Crawlability is at the core of SEO. When a search engine crawler like Googlebot or Bingbot accesses a website, they crawl it to find all the pages, images, links, CSS and Javascript files, etc. By definition, crawlability is the ability of search engines to find and access website content.

If a search engine can’t access website content, then neither indexation nor ranking are possible. Those things rely on search engines being able to crawl the content in the first place.

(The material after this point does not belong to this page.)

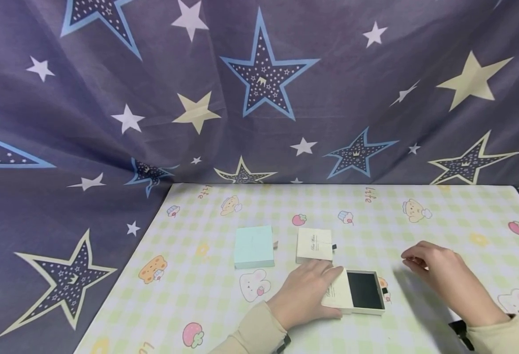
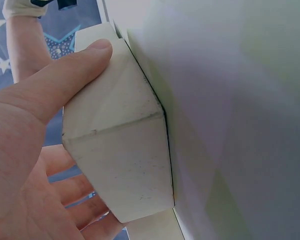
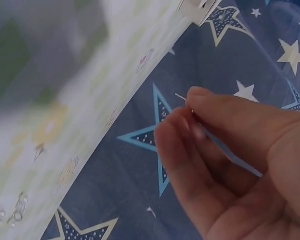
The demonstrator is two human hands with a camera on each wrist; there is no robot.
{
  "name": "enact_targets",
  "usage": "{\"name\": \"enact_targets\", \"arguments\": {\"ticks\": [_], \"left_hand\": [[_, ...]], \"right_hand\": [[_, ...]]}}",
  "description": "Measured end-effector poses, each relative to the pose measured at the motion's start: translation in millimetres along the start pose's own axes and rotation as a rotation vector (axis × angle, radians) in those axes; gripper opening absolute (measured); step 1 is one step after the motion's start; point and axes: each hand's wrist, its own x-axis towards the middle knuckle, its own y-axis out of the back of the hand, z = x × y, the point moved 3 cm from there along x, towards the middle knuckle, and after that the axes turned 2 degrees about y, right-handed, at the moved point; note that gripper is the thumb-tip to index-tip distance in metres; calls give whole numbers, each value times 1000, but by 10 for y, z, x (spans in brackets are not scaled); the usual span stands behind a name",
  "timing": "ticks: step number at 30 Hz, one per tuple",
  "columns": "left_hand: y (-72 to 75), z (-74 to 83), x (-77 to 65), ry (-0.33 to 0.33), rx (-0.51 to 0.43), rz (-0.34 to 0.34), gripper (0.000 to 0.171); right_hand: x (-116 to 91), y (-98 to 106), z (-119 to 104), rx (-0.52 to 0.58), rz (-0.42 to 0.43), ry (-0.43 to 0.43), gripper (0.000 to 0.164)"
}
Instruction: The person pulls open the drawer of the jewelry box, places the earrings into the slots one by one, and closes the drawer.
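My left hand [image 1: 305, 295] grips a cream drawer box [image 1: 340, 294] near the table's front, thumb on its near side and fingers over the top. In the left wrist view the thumb presses one wall of the box [image 2: 120, 120], with the fingers on the opposite side. Its drawer [image 1: 365, 291] is slid out to the right, showing a black lining and a dark pull tab. To the right, above the tablecloth, my right hand [image 1: 441, 270] pinches a thin silver-coloured pin [image 3: 181, 96] between thumb and fingertips. Whatever else it holds is hidden by the fingers.
Behind the held box lie a second cream box [image 1: 314, 244] with a black tab and a mint-green box [image 1: 254, 246] with a grey tab. Small sparkling pieces [image 3: 19, 210] lie on the checked tablecloth [image 1: 445, 216] in the right wrist view. A star-patterned curtain [image 1: 277, 147] hangs behind.
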Motion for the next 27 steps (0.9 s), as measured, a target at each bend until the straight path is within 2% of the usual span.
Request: {"name": "enact_targets", "arguments": {"ticks": [10, 27], "left_hand": [[5, 4, 2, 1, 2, -6, 84], [15, 2, 0, 0, 11, 2, 84]], "right_hand": [[21, -76, -144, 69, 44, 133, 26], [34, -217, -325, 218, -105, 155, 25]]}}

Changing Crawlability with Robots.txt

Robots.txt is the most common method to prevent search engines from crawling a website. If a specific URL or subfolder is blocked in robots.txt, search engines will not crawl it. That means links on that page won’t be discovered, and entire site sections might not be discovered (that’s why it’s important to have an XML and/or HTML sitemap – redundancy!)

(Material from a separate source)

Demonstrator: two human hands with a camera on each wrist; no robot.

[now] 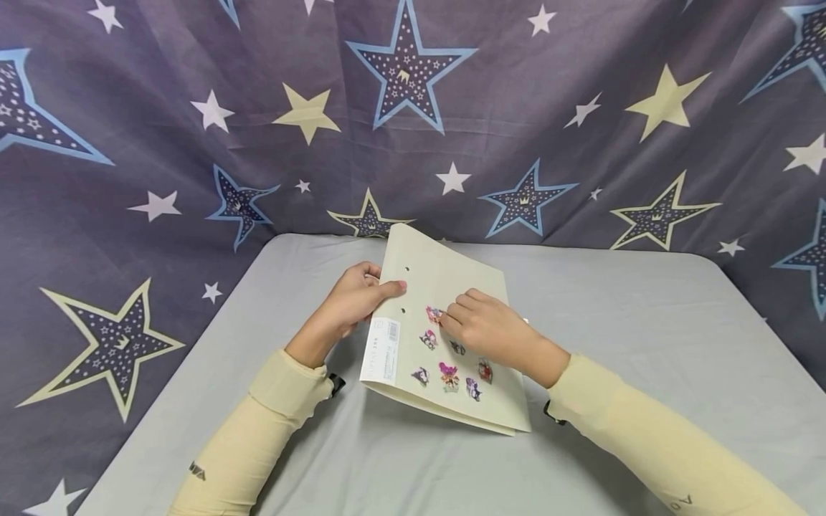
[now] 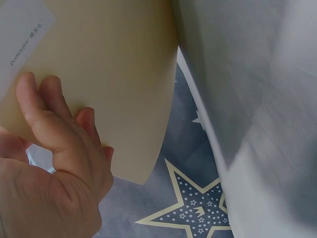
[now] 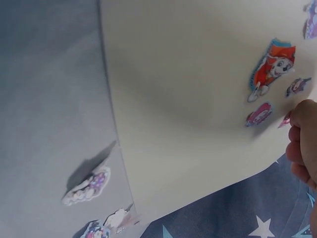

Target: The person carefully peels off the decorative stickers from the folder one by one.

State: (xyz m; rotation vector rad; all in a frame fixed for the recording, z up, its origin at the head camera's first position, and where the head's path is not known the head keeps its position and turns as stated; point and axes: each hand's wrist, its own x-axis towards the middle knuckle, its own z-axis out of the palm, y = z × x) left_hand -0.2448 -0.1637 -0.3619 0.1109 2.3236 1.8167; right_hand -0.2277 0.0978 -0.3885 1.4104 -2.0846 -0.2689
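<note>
On the middle of the grey table (image 1: 645, 337) lies your cream folder (image 1: 452, 287), its left edge lifted and its cover dotted with small cartoon stickers (image 1: 449, 374). Your left hand (image 1: 353, 301) grips that raised spine edge, thumb on top beside the punched holes, fingers curled under the board; the left wrist view shows those fingers (image 2: 54, 124) pressed against the cream underside. Your right hand (image 1: 487, 328) rests on the cover with its fingertips bunched at the uppermost sticker (image 1: 434, 314), pinching or pressing it; whether the sticker is already flat or half lifted cannot be told.

By the look of it, you are at the step of seating or picking one sticker at the top of the cluster. What comes next calls for a steady left hand so the cover does not flex, and a light, precise touch at that sticker's edge, so the neighbours close below are not smudged or caught.

A white label (image 1: 381, 350) sits near the folder's lower left corner. In the right wrist view, a few loose stickers (image 3: 88, 186) lie on the table just beside the folder's edge. Behind and around the table hangs a dark cloth printed with stars (image 1: 406, 68).
</note>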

In this example, robots.txt is being used to block search engines from crawling pages that fall in the /properties/listing/ subfolder on a real estate website.

User-agent: *
Disallow: /properties/listing/

Blocking Crawlability

Sometimes content is prevented from being crawled inadvertently. If content is rendered with Javascript, this can sometimes be problematic, although changes to Googlebot will now allow it to better crawl Javascript than ever before.

Additionally, if links are using a nofollow directive, that may present issues as the nofollow attribute instructs Googlebot NOT to follow links. However, there’s debate about how Google really handles nofollow links, with some claiming that Google does crawl them, but doesn’t give them any link equity.


Once content has been crawled, it’s up to search engines to decide whether to index that content. If the content is duplicated or plagiarized, then search engines may choose to crawl it, but not index it. Similarly, thin or low quality pages may fall victim to the same fate.

Preventing Indexation

You may choose to intentionally prevent search engines from indexing content using a noindex directive. However, search engines still need to crawl that page in order to see the noindex tag. If you want to noindex a page, you have to let it be crawled first. Sometimes a noindexed page will be stuck in the index because it’s blocked by robots.txt and therefore Google cannot see the noindex directive after it’s been added.

Common types of pages that might be noindexed include tag & category pages (common on WordPress). These pages are valuable in that they automate creation of internal links, but they aren’t great for search since they have primarily dynamic content and aren’t optimized well for organic search. I typically recommend noindexing tag & category pages.


Ranking is the last step in the process. A page can get crawled and indexed, but not rank well at all. In a competitive space like retail and eCommerce, there are hundreds of websites trying to rank for the same keywords and only 10 will end up with page one visibility.

Improving rankings relies very heavily on A) the on-page content and B) overall site authority and off-site (linking) efforts. Ranking is usually the most difficult part – assuming there aren’t glaring technical issues on the site, crawling and indexation are a lot easier.


To summarize: rankings rely on crawling and indexation, in that order: Crawling > Indexing > Ranking.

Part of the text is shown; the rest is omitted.